Fatih Akkaya

Fatih Akkaya

Haşim Kılıç’ı Nasıl Bilirsiniz?

Haşim Kılıç’ı Nasıl Bilirsiniz?

Açık konuşmak gerekirse,

Twitter’la ilgili karar evet siyasiydi.

Bence yerinde de bir karardı.

Seçim arifesinde birileri tarafından twitter üzerinden yalan-yanlış bilgiler yayılarak, halkın iradesi yönlendirilmeye çalışılıyordu.

Bu son derece organize bir hareketti ve halk yanıltılarak, bir siyasi parti milletin gözünden düşürülmek isteniyordu.

İktidar bir yolunu bularak, buna “dur” dedi.
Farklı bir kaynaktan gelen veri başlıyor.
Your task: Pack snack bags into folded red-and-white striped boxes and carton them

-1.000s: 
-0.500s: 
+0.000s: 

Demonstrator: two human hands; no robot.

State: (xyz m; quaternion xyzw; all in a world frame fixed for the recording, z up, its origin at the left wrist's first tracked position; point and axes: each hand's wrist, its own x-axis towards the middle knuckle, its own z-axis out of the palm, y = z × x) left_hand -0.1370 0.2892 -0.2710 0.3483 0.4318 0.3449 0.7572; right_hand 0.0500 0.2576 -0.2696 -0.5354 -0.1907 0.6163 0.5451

İftiralara, yalanlara, dolanlara karşı kayıtsız kalamaz; göz göre göre yem olamazdı.

AK Parti değil, hangi parti iktidarda olursa olsun aynısını yapardı.

Bunu eleştirenler olacaktı elbette.

Samimi eleştirilere kim ne diyebilir?

Ancak, oyunu kuran o “birileri”ne sırtını dayamışlar ile,

AK Parti’nin yıpranması, halkın gözünden düşmesi için her yolu mubah görenlerin eleştirilerine aldırış edilemezdi.

Buraya kadar böyle.

Sonra seçimler geldi.

30 Mart’ta insanlar tercihini yaptı.

O yayınların etkisiyle, AK Parti’den vazgeçenler olmuş olabileceği gibi,

“İnadına AK Parti, inadına Recep Tayyip Erdoğan” diyenlerin olduğu görüldü.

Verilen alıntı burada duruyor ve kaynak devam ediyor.